* [Directions] When a line below contains the string "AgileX", show that line.

-=-=-=-=-

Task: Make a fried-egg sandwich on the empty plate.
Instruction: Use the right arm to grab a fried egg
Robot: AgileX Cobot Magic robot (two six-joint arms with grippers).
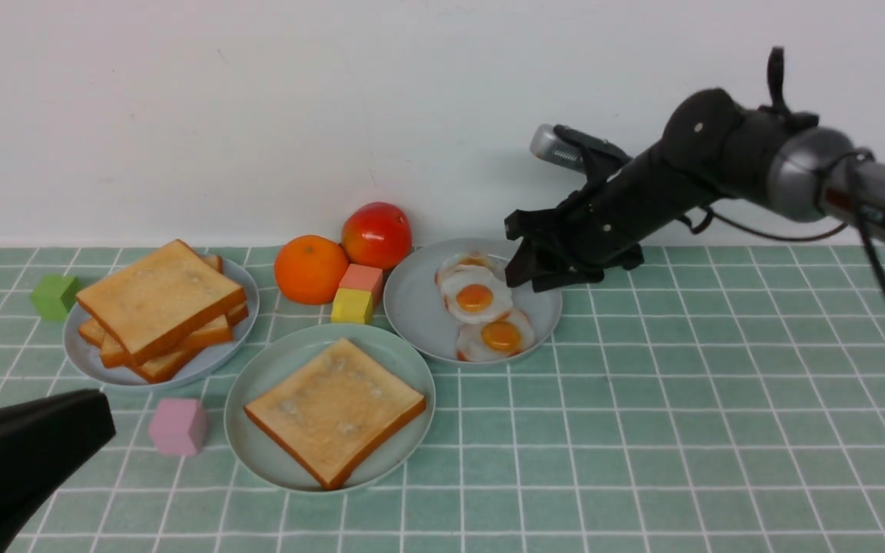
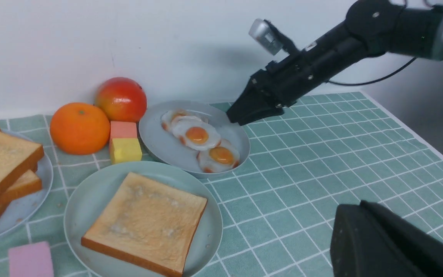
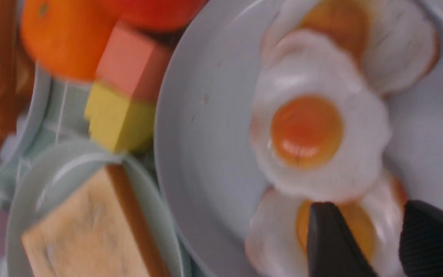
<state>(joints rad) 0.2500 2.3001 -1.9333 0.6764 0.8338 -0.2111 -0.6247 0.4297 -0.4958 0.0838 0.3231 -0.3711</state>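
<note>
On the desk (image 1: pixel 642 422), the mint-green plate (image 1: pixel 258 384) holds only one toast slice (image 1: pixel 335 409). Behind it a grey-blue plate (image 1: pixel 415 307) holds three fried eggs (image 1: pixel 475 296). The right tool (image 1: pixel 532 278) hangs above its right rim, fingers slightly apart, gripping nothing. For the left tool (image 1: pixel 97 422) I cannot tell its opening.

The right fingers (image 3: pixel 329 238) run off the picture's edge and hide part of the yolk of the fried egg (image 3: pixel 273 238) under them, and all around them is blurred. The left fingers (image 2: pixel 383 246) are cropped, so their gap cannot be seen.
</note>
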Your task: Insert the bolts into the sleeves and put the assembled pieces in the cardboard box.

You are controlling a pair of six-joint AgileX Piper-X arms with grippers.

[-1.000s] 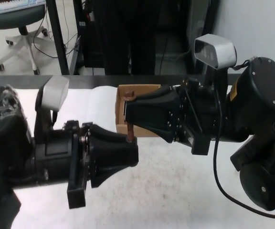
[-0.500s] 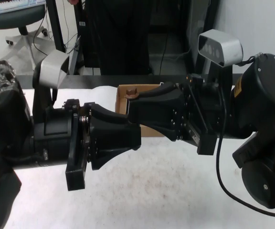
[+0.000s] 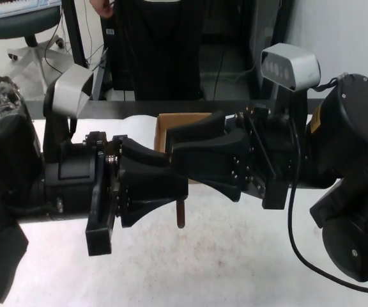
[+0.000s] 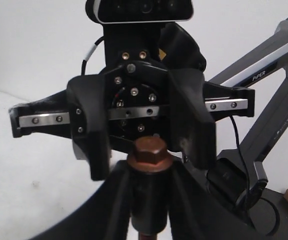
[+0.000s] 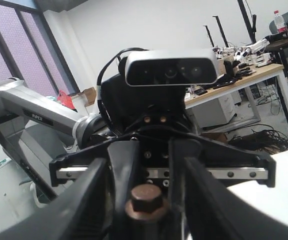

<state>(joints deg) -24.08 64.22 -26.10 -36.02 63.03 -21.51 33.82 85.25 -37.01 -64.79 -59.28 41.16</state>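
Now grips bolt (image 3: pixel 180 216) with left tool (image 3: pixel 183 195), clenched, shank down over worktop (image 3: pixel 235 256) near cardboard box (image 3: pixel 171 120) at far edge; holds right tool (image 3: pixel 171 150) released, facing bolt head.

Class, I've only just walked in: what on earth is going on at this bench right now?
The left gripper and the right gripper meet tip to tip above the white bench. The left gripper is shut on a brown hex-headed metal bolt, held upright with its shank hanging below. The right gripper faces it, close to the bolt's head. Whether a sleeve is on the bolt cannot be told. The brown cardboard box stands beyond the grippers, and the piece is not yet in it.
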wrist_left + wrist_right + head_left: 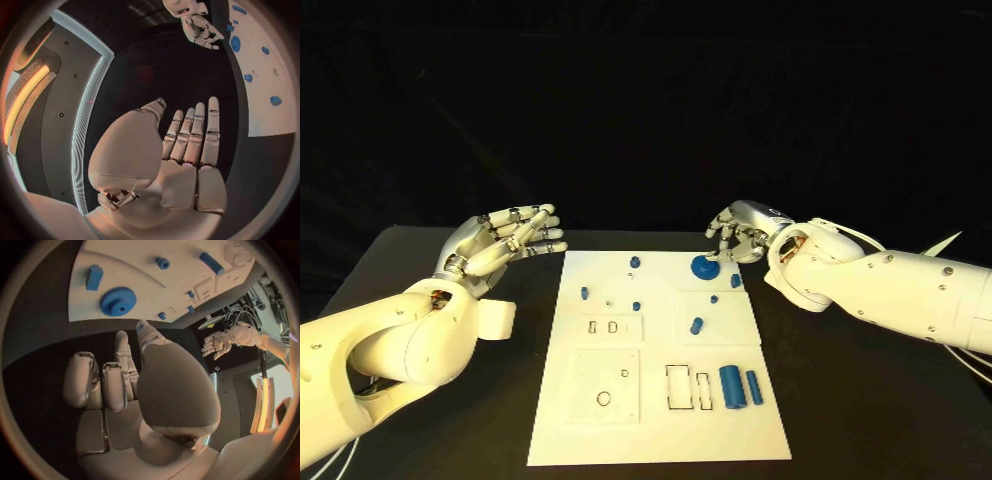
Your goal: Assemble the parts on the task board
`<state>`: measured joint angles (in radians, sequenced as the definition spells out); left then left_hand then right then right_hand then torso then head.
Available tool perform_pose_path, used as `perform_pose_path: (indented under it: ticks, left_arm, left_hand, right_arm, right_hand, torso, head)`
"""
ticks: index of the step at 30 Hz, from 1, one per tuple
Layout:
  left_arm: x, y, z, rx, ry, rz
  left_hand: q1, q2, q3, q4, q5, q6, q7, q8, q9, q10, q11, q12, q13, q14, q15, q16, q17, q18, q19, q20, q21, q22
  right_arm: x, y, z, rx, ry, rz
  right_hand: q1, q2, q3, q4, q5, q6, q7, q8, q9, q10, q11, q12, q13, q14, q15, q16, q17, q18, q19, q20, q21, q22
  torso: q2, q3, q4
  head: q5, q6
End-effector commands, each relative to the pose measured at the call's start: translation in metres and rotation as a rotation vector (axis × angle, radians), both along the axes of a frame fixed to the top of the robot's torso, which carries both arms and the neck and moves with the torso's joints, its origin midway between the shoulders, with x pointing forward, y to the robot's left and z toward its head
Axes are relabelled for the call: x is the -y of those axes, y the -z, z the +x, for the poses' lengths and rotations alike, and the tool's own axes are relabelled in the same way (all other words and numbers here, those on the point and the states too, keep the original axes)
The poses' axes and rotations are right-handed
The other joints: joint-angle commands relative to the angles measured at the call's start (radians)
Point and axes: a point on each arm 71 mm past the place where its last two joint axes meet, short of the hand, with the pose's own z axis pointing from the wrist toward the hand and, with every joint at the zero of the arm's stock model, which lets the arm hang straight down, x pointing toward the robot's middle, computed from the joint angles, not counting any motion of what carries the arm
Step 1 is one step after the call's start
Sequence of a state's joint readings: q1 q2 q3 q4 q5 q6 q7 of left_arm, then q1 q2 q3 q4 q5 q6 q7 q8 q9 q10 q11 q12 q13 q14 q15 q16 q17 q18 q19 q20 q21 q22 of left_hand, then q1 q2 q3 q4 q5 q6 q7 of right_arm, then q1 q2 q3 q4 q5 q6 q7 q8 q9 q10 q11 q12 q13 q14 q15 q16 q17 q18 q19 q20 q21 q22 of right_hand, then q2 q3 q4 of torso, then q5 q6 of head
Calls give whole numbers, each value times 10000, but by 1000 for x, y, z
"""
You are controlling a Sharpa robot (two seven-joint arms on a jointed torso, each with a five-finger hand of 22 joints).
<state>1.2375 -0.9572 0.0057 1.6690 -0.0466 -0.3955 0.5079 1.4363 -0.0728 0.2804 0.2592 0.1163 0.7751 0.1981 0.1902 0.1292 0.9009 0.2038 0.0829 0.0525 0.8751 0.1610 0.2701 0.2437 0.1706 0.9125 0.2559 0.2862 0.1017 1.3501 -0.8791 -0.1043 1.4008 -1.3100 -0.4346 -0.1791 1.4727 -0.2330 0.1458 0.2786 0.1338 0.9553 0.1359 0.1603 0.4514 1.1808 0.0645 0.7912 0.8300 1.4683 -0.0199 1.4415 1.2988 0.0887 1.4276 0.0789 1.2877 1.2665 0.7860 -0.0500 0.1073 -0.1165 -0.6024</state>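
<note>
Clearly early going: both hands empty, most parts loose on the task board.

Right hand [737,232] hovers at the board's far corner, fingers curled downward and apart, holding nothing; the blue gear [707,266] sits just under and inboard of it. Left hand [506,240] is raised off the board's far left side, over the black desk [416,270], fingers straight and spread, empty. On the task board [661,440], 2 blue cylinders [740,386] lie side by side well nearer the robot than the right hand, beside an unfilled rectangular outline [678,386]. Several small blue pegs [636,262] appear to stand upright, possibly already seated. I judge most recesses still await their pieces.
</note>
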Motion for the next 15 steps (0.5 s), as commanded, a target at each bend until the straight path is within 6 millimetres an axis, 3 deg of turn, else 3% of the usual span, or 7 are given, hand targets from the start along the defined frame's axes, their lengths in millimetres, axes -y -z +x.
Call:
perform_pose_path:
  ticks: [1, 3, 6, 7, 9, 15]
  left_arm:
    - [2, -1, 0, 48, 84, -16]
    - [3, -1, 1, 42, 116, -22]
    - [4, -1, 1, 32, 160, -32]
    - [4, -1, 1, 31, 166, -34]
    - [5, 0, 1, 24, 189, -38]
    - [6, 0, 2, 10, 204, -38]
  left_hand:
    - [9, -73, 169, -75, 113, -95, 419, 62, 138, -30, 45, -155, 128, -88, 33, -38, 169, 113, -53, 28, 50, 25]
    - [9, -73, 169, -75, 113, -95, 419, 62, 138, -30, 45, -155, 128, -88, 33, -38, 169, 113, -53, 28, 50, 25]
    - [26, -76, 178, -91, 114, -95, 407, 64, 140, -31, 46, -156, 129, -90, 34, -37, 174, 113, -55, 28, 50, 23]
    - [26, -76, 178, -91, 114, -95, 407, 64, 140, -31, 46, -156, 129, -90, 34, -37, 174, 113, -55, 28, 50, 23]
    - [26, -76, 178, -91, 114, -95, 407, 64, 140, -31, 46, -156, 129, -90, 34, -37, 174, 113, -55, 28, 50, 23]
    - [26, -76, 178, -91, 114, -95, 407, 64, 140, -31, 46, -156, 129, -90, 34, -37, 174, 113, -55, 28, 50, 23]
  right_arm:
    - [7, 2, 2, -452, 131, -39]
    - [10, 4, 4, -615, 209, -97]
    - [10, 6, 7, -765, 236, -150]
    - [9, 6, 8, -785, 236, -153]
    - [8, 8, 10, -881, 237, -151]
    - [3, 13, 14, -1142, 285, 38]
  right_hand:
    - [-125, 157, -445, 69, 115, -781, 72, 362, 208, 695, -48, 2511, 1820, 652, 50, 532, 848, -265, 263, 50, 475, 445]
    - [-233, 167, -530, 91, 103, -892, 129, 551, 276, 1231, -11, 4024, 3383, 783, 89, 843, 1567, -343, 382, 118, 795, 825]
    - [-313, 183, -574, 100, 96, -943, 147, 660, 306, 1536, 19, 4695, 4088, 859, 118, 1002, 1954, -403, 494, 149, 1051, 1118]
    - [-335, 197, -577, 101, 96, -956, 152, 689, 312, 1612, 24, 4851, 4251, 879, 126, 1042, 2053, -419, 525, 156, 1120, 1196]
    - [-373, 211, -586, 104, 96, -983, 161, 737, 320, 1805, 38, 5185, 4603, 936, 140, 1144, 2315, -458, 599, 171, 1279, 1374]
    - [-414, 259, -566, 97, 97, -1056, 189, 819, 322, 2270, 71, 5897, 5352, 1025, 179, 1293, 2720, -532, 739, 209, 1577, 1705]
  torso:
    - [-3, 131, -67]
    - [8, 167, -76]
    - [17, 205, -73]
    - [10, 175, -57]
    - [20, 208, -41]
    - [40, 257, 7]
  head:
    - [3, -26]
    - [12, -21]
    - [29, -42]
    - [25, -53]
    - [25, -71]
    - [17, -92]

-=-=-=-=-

* [Response area]
Robot: AgileX Cobot Magic robot (two six-joint arms with grippers).
You are controlling a pair of six-joint AgileX Piper-X arms with grippers.

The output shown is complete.